Unbeknownst to the ancients, we orbit around the sun. And, unlike what you learn in science class, the real simplicity wasn't understanding that the earth is not the center of the universe, it was realizing that we orbit in elliptical orbits, not perfect circles.
Thus, the moon gets closer or farther from us throughout it's orbit. And because the earth-moon system is orbiting around the sun, this means that sometimes the perigee (when the moon is closer to Earth) lines up with a full moon and sometimes it lines up with a new moon or somewhere in between.

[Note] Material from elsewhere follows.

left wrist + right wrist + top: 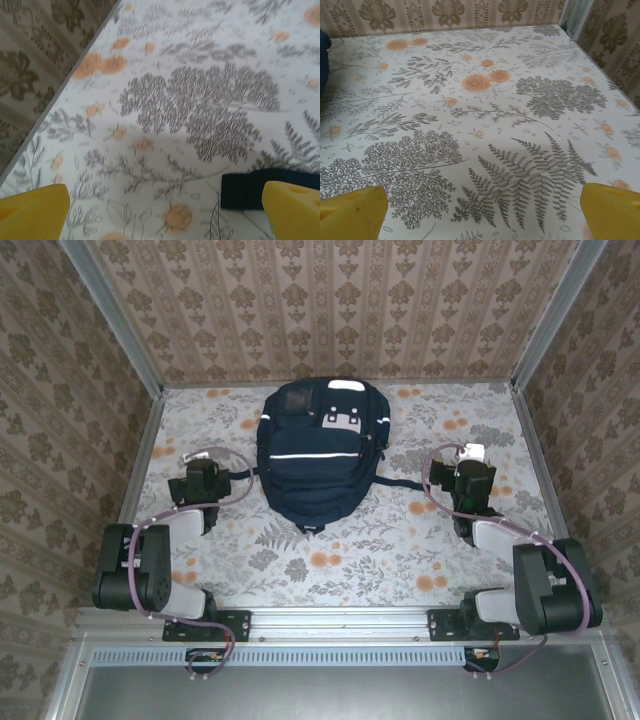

The thing that I didn't realize until I was an adult is what it really means to have the full moon. It means that the moon and sun are on opposite sides of the planet. If the orbits align especially right, there's a lunar eclipse.
But what this also means is that the full moon is rising exactly as the sun is setting.
And, from that, one will realize that the best time to get a shot where the moon is about at the same exposure value as the terrain starts a few days before the full moon and continues until the full moon.
We've got a lot of sunrises and sunsets, but a little over one order of magnitude less full moons. It's not the sort of number one could count and consider themselves lucky about... like seeing Haley's Comet twice in one's lifespan... but it's more palatable.
The wife and I went to Bodega Bay because there were excellent discounts mid-winter. And it turned out to be quite a beautiful trip that we had tons of fun on, and I even timed the dinner reservation to be such that we'd have time to catch the sunset/moonrise, then eat, then do some super-long exposure shooting.
You'll presently find that I have an overdeveloped awareness of where the moon is, and if you walk or bike with me and it's out in the sky, I'll probably point it out.
I should also note that it's 40 years since Apollo 11. I was not alive for this. Most of my lifespan has been spent watching NASA go up and down from low earth orbit. And the shuttle is going to fly for the last time sometime next year. At the moment, there is a commission out there trying to figure out what to do with the space program, given that the direction it's going right now (which you might have seen glossy pictures of) is looking more and more like a dead end that will end up doing even less than the space shuttle. You might question why we're bothering spending money on the space program with the economy and the poor and whatnot. I can assure you that the space program is less than a percent of the federal expenditures, so were they to cut NASA's budget entirely, it wouldn't make room for anything particularly useful.
Also, if you consider the way that my life has turned out so far, I tend to think that, without the space program, I'd probably have had a lot less drive to make it through school. Sure I'm not an astronaut, but the idea of somewhere in my future having some part of space exploration sure made science class a hundred times easier to focus in, no?
This was in January 2009.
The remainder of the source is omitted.